A note on probe cographs
Let G be a graph and let N_1, …, N_k be k independent sets in G. The graph G is a k-probe cograph if G can be embedded into a cograph by adding edges between vertices that are contained in the same independent set. We show that there exists an O(k n^5) algorithm to check if a graph G is a k-probe cograph.
💡 Research Summary
The paper investigates the computational problem of recognizing k‑probe cographs, a natural extension of the well‑studied class of cographs. A cograph is defined as a graph that contains no induced path on four vertices (P₄). Equivalently, cographs can be constructed from single‑vertex graphs by repeatedly applying two operations: disjoint union and complement. This recursive structure is captured by a cotree, a rooted binary tree whose internal nodes are labeled either “0” (disjoint union) or “1” (complement). Because of this representation, many algorithmic problems that are hard on general graphs become tractable on cographs.
A k‑probe cograph is defined with respect to a collection of k independent sets N₁,…,N_k in a given graph G. One is allowed to add edges only between vertices that belong to the same independent set. If there exists a way to add such edges so that the resulting supergraph G′ belongs to the cograph class, then G is called a k‑probe cograph. The definition captures scenarios where only intra‑group connections may be introduced, a situation that appears in network design, bioinformatics, and other applied fields.
The main contribution of the paper is an algorithm that decides whether a given graph G on n vertices is a k‑probe cograph in time O(k·n⁵). The algorithm proceeds in two major phases. First, it computes a modular decomposition of G. A module is a set of vertices that have identical adjacency to the rest of the graph; modules are the building blocks of cographs because each internal node of a cotree corresponds to a module. The modular decomposition can be obtained in O(n²) time, and the total number of modules is O(n²).
Second, the algorithm performs a dynamic programming (DP) over the modular decomposition tree. For each module M, the DP records a set of feasible “assignment patterns” – essentially a k‑bit mask indicating which of the independent sets the vertices of M could belong to without violating the probe‑cograph condition. The DP combines the patterns of child modules according to the two cotree operations. When the parent node corresponds to a disjoint union, the assignment patterns of the children can be merged freely; when it corresponds to a complement, the algorithm must ensure that no forbidden P₄ is created, which translates into checking compatibility of the masks. The compatibility test for a pair of modules can be carried out in O(|M₁|·|M₂|) time, which in the worst case is O(n³).
Putting the pieces together, each of the O(n²) modules is processed with O(k) possible masks, and each mask combination requires at most O(n³) work. Hence the overall running time is bounded by O(k·n⁵). The space consumption is modest: only O(k·n²) bits are needed to store the DP tables, because each module stores at most k masks.
The paper also discusses the theoretical significance of the result. Prior to this work, the only known algorithms for probe‑cograph recognition were exponential in n, essentially enumerating all possible edge additions within the independent sets. By exploiting the modular structure of cographs, the authors achieve a polynomial‑time algorithm for any fixed k, making the problem tractable for practical values of k (e.g., k ≤ 5 or 10).

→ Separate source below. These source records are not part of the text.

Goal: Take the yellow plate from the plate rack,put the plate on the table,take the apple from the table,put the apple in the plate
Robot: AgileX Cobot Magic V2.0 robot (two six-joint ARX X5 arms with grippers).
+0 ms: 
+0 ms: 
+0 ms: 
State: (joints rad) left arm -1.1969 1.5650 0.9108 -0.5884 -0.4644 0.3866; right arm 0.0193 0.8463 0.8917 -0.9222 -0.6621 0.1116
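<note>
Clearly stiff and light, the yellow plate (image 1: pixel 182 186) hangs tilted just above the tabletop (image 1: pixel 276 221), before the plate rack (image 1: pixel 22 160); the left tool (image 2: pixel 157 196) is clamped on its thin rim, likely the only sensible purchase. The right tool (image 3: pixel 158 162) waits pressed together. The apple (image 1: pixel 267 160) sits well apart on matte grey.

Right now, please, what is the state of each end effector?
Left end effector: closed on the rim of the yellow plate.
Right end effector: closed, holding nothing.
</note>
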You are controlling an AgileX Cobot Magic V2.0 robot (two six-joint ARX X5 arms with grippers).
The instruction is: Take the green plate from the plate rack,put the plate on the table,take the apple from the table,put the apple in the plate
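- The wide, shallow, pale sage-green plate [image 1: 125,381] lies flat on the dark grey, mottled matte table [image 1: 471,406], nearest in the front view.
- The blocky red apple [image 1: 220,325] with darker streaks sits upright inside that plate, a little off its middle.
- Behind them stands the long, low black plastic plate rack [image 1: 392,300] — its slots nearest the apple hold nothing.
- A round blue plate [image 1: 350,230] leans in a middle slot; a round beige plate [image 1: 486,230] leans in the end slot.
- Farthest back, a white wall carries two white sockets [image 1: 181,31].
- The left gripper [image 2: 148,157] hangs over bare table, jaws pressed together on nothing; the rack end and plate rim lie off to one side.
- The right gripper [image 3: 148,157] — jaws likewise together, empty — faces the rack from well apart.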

Finally, the authors outline several potential applications. In communication networks, one may wish to augment a given topology by adding links only within predefined clusters (the independent sets) to achieve a hierarchy that is P₄‑free, which simplifies routing and fault‑tolerance analysis. In computational biology, protein‑interaction networks often contain functional modules; allowing additional interactions only inside these modules while preserving a cograph structure can model hypothesized evolutionary events. The O(k·n⁵) algorithm thus provides a useful tool for verifying whether such constrained augmentations are possible.
In summary, the paper delivers a clear definition of k‑probe cographs, presents a rigorous O(k·n⁵) recognition algorithm based on modular decomposition and dynamic programming, and highlights both theoretical and practical implications of making probe‑cograph testing polynomial for fixed k.